Objective: To determine the clinical and biological characteristics of an exceptionally high functioning index person (IP) with schizophrenia in her mid-50s, which may represent compensatory mechanisms, and potentially, avoidance of the accelerated aging typically associated with schizophrenia.
Method: IP, 11 other women with schizophrenia, and 11 non-psychiatric comparison (NC) women were assessed with standard ratings of psychopathology, neurocognitive function, decisional capacity, and functional brain imaging. IP was also compared to a sample of demographically similar NCs (N=45) and persons with schizophrenia (N=42) on a set of blood-based biomarkers of aging related to metabolic function, oxidative stress, and inflammation.

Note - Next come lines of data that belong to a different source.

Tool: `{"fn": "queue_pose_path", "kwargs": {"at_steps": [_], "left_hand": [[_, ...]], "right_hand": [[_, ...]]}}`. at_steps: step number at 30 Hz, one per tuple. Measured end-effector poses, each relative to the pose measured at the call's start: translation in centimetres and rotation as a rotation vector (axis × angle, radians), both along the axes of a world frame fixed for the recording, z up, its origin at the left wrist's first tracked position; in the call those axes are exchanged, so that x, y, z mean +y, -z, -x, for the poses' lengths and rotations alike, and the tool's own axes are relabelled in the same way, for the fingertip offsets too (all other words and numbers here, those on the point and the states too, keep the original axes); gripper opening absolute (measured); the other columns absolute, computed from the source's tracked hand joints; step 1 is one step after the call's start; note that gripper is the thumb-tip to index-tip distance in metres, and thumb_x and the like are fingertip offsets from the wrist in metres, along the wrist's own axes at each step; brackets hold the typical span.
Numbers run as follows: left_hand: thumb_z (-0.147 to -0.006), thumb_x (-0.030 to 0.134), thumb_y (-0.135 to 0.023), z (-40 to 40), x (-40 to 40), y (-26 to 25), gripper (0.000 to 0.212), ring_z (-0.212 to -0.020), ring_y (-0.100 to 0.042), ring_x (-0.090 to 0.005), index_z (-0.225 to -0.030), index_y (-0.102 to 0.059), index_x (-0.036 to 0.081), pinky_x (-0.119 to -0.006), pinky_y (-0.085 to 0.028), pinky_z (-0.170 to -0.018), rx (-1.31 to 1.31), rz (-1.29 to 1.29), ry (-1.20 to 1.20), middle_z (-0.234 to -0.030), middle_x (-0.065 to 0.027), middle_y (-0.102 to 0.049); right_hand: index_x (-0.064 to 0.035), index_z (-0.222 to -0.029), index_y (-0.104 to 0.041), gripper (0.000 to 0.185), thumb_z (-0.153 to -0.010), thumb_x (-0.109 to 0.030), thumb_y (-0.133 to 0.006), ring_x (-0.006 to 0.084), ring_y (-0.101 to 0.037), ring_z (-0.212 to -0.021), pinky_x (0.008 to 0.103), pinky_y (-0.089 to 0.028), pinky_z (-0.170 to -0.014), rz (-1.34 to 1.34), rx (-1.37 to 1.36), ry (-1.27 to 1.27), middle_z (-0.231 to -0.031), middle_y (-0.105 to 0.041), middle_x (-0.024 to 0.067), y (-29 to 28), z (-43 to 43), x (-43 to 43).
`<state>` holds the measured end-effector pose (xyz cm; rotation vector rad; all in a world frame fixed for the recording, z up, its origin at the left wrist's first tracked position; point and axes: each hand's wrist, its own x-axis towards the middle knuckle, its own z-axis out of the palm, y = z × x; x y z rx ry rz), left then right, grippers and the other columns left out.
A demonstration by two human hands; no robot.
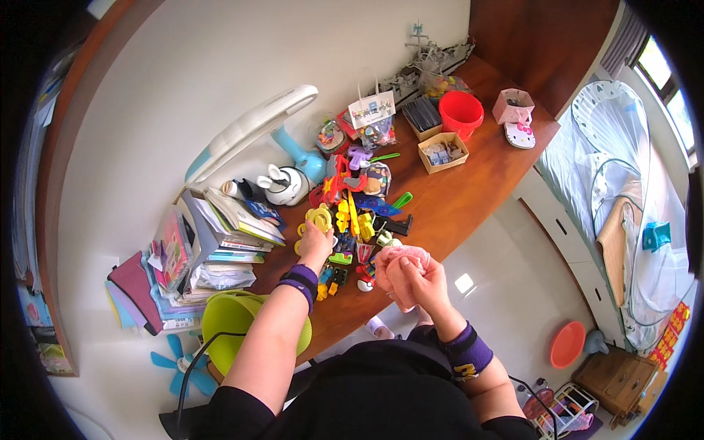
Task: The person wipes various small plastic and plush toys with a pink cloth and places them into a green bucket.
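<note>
My left hand (317,242) reaches to a yellow plastic toy (319,216) at the left side of the toy pile, its fingers on the toy's lower edge; whether they grip it is hard to tell. Bunched in my right hand (426,280) is a pink cloth (400,272), held over the desk's front edge. Between the hands lie small toys, among them a red and white ball (365,283), a green toy (342,258) and yellow toy figures (365,226). A black toy gun (397,224) and a blue toy (377,204) lie just beyond the cloth.
Books and papers (236,231) stand left of the toys, behind a lime-green bin (225,324). A white and blue desk lamp (253,132) leans over the back. Farther right on the wooden desk (473,181) are a red bucket (461,113), a cardboard box (443,153) and a pink container (513,106).
</note>
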<state>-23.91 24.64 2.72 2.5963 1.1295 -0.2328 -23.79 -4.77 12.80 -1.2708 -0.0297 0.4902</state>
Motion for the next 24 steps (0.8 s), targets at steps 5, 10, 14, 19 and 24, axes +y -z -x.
{"fn": "queue_pose_path", "kwargs": {"at_steps": [5, 10, 14, 19, 24], "left_hand": [[-0.085, 0.032, -0.065, -0.3, 0.4, 2.0, 0.062, -0.096, -0.065, -0.0407, -0.129, -0.035, 0.001, -0.051, -0.052, -0.080, 0.027, -0.003, -0.056, -0.105, -0.0228, -0.065], [-0.084, 0.026, -0.060, 0.0, 0.9, 0.9, 0.052, -0.095, -0.063, -0.0434, -0.126, -0.038, 0.005, -0.053, -0.050, -0.081, -0.128, -0.016, -0.080, -0.103, -0.0240, -0.065], [-0.089, 0.026, -0.050, 0.7, 2.5, -1.1, 0.038, -0.095, -0.062, -0.0445, -0.123, -0.043, 0.009, -0.054, -0.049, -0.080, -0.323, 0.206, -0.133, -0.103, -0.0252, -0.065], [-0.093, 0.018, -0.038, 3.4, -1.3, -9.1, 0.038, -0.077, -0.065, -0.0237, -0.128, -0.043, 0.005, -0.036, -0.055, -0.068, -0.810, 1.041, -0.154, -0.100, -0.0137, -0.062], [-0.096, 0.019, -0.035, 9.0, -5.1, -16.2, 0.044, -0.100, -0.064, -0.0231, -0.138, -0.040, 0.005, -0.036, -0.055, -0.081, -0.850, 1.291, -0.139, -0.120, -0.0116, -0.058]], "right_hand": [[0.0007, -0.100, -0.064, 0.016, -0.092, -0.013, -0.062, 0.0063, -0.059, -0.084, 0.0234, -0.049, -0.075, 0.015, 0.014, -0.004, -0.091, -0.065, 0.0002, 0.1, -0.1, -0.5], [-0.0001, -0.102, -0.063, 0.016, -0.093, -0.013, -0.061, 0.0072, -0.060, -0.085, 0.0238, -0.049, -0.075, 0.004, -0.039, -0.021, -0.092, -0.065, 0.0007, 0.0, -0.3, -0.1], [-0.0008, -0.108, -0.062, 0.020, -0.097, -0.016, -0.056, 0.0082, -0.060, -0.086, 0.0247, -0.050, -0.077, -0.102, -0.050, -0.081, -0.095, -0.065, 0.0013, -1.9, -0.4, 0.7], [-0.0001, -0.118, -0.059, 0.030, -0.102, -0.022, -0.047, 0.0087, -0.059, -0.093, 0.0252, -0.049, -0.082, -0.228, -0.144, -0.054, -0.104, -0.063, 0.0031, -2.4, -0.6, 3.4], [0.0001, -0.130, -0.052, 0.040, -0.104, -0.027, -0.038, 0.0176, -0.057, -0.107, 0.0300, -0.044, -0.095, -0.280, -0.330, -0.227, -0.120, -0.058, 0.0074, -7.3, 1.0, 6.1]]}}
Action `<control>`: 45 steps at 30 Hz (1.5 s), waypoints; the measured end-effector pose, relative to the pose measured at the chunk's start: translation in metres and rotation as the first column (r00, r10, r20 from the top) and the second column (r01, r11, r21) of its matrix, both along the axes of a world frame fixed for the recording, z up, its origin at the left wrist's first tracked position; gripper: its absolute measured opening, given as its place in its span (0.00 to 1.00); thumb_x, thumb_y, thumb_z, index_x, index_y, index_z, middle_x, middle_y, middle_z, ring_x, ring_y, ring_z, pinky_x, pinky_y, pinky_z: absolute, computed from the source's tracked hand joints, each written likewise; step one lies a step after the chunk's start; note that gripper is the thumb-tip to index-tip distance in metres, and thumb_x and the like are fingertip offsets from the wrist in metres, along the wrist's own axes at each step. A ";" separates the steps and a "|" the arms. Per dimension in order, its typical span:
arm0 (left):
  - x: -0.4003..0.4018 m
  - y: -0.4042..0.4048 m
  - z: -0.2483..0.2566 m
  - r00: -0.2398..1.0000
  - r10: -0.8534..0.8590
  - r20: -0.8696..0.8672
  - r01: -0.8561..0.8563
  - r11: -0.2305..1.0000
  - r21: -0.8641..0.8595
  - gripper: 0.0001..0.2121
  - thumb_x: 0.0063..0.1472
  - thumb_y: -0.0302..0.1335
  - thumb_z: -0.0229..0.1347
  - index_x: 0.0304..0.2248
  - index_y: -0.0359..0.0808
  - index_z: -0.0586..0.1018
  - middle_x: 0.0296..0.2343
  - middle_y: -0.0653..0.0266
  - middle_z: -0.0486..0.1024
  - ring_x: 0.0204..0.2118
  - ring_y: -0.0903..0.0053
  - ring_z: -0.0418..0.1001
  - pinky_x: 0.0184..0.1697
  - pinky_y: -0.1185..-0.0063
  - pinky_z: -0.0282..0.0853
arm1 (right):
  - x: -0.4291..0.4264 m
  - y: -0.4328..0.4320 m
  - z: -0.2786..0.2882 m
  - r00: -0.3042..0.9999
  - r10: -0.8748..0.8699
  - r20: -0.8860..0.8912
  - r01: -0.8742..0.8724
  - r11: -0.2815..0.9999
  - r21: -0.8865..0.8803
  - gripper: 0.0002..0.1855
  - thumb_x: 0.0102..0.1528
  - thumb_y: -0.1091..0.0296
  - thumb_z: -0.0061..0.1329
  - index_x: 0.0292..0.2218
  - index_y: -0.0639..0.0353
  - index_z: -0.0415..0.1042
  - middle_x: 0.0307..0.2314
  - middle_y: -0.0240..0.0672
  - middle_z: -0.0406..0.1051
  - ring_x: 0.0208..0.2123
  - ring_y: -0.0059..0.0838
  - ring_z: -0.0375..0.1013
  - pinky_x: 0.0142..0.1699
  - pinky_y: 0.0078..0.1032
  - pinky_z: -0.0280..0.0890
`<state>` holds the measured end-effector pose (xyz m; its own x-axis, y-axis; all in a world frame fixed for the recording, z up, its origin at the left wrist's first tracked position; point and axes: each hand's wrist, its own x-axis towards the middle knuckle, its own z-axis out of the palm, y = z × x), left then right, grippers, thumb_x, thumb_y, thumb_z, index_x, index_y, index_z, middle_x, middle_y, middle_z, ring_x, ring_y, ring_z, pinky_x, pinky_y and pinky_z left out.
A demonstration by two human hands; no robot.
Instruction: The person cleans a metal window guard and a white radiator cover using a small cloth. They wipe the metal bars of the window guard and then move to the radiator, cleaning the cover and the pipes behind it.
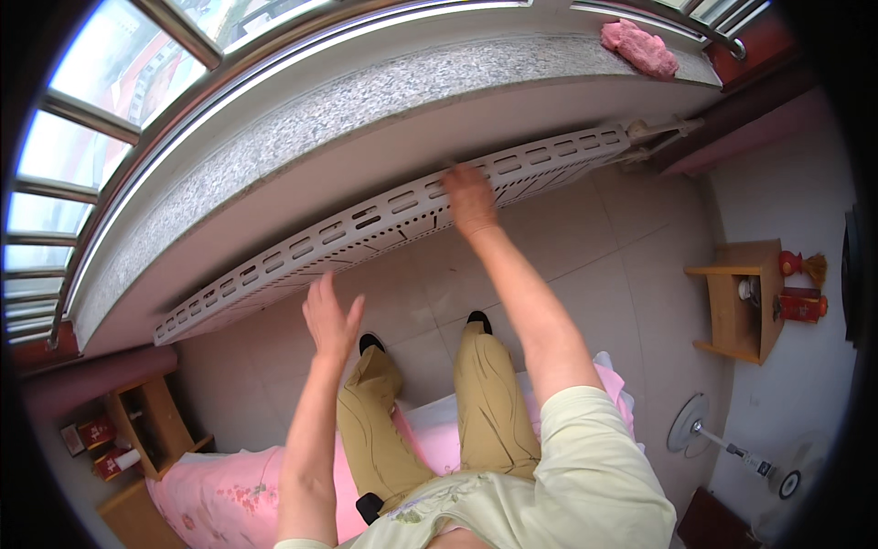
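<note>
A long white radiator (391, 206) with a slotted top cover runs along the wall under the window. My right hand (472, 200) is on or just above the slotted top, its fingers bent over the far edge. The fingertips are blurred, and I cannot tell whether they grip anything. Nearer to me, my left hand (332, 317) is raised in front of the radiator, empty, with the thumb apart from the fingers. A crumpled pink cloth (638, 48) lies at the right end of the speckled stone windowsill (384, 82), away from both hands.
I sit on a bed with a pink floral sheet (226, 491). Metal bars (89, 127) cross the window. Pipes (662, 130) join the radiator's right end. A wooden cabinet (737, 302) and a standing fan (744, 460) are at right; another wooden cabinet (151, 425) stands at left. Floor tiles (562, 274) lie between.
</note>
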<state>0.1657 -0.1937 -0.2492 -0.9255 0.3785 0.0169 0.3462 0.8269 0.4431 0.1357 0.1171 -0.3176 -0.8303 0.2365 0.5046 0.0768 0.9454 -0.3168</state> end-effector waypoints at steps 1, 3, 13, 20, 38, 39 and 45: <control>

Results: IP's scores on working memory, and levels of brain activation during an affective face matching task in the left fusiform, right lingual, and left precentral gyri, exceeded NCs. IP was similar to NCs in severity of negative symptoms, most neurocognitive functions, decisional capacity, and brain activation in the left inferior occipital gyrus during a selective stopping task. IP's levels on 11 of 14 metabolic and inflammatory biomarkers of aging were better than NCs and the schizophrenia group.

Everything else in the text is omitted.